• [Exercise brief]
When you reach the line containing "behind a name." in the data below, begin returning lines exactly as written, and stop once the line containing "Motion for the" has been returned.

======== Given information

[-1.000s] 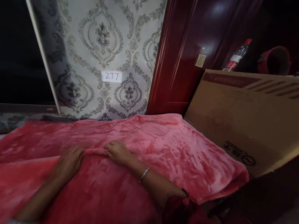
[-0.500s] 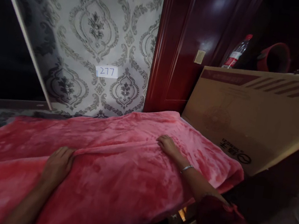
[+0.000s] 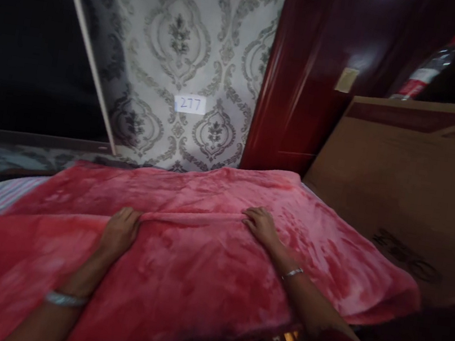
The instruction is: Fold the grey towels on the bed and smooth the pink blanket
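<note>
A pink plush blanket [image 3: 187,267] is spread wide in front of me, with a raised fold running across its middle. My left hand [image 3: 120,231] is closed on the left end of that fold, its fingertips tucked into the fabric. Farther right, my right hand [image 3: 261,225] grips the same fold with bent fingers. Between the two hands the fold looks drawn fairly straight. A bracelet sits on each wrist. Beneath the blanket at the left, a striped sheet [image 3: 4,194] shows.
Behind the blanket stands a patterned wall with a paper label [image 3: 190,104] reading 277. A dark screen [image 3: 36,45] is at the left. To the right are a dark red wooden panel [image 3: 296,78] and a large cardboard box [image 3: 406,174], with a plastic bottle [image 3: 428,72] above it.
The view has swung left, so the scene sits farther right. My left hand has moved forward and closer to the right hand along the fold. More striped sheet shows at the left.
</note>
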`<state>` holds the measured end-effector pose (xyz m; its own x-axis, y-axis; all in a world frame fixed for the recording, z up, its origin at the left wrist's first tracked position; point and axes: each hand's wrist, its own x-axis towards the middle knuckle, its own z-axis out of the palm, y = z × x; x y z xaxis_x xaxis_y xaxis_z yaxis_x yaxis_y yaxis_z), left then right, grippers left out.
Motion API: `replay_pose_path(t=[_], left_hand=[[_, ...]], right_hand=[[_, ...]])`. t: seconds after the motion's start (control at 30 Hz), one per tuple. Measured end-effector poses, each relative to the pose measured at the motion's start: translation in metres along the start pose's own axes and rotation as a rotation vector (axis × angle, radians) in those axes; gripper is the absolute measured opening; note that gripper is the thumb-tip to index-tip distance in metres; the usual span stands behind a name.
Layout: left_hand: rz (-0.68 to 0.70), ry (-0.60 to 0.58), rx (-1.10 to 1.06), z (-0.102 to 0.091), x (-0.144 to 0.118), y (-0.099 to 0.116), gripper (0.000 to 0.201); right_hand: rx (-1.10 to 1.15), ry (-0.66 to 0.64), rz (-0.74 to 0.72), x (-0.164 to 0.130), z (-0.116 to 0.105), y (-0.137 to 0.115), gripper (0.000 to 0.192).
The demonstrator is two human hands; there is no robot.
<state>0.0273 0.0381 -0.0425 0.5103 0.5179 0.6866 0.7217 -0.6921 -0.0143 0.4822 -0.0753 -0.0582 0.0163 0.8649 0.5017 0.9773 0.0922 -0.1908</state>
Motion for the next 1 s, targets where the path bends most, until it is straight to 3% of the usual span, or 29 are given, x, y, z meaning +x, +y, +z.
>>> replay_pose_path(t=[0.27,0.5,0.6,0.77,0.9,1.0], left_hand=[[-0.090,-0.216,0.044,-0.004,-0.005,0.028,0.026],[-0.142,-0.383,0.070,-0.017,-0.014,0.026,0.018],[-0.165,-0.439,0.063,-0.038,-0.021,0.006,0.015],[-0.283,-0.494,0.110,-0.087,-0.045,-0.051,0.015],[-0.422,-0.484,0.167,-0.123,-0.066,-0.094,0.024],[-0.528,-0.447,0.207,-0.140,-0.075,-0.113,0.036]], right_hand=[[-0.033,0.211,0.126,-0.017,0.017,0.008,0.040],[0.012,0.128,0.079,-0.022,0.029,0.030,0.052],[0.022,0.096,0.095,-0.020,0.027,0.030,0.052],[0.048,0.113,0.126,-0.018,0.027,0.026,0.043],[0.069,0.136,0.149,-0.018,0.027,0.021,0.039],[0.074,0.131,0.175,-0.020,0.023,0.016,0.040]])
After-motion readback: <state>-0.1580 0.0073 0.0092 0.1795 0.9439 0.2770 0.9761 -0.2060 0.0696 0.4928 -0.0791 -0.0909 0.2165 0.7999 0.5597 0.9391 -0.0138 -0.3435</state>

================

• [Result for this exercise]
Motion API: `replay_pose_path(t=[_], left_hand=[[_, ...]], right_hand=[[_, ...]])`. t: seconds after the motion's start (control at 30 Hz), one per tuple. Measured end-effector poses, each relative to the pose measured at the motion's start: translation in metres along the start pose's own axes and rotation as a rotation vector (axis × angle, radians) in those axes; gripper is the absolute measured opening; note that gripper is the thumb-tip to index-tip distance in metres; the usual span stands behind a name.
Layout: left_hand: rz (-0.68 to 0.70), ry (-0.60 to 0.58), rx (-1.10 to 1.06), z (-0.102 to 0.091), x (-0.144 to 0.118), y (-0.099 to 0.116), gripper (0.000 to 0.201); right_hand: rx (-1.10 to 1.15), ry (-0.66 to 0.64), rz (-0.74 to 0.72), x (-0.164 to 0.130), z (-0.116 to 0.105), y (-0.137 to 0.115), gripper (0.000 to 0.192).
The demonstrator is two human hands; there is no robot.
<state>0.0273 0.0381 -0.0425 0.5103 0.5179 0.6866 0.7217 -0.6921 -0.0143 0.4822 -0.0753 -0.0582 0.0163 0.8649 0.5017 0.9773 0.0922 -0.1908</state>
Motion for the next 1 s, targets where the path bends most, until it is straight to 3% of the usual span, or 29 are given, x, y, z meaning +x, +y, +z.

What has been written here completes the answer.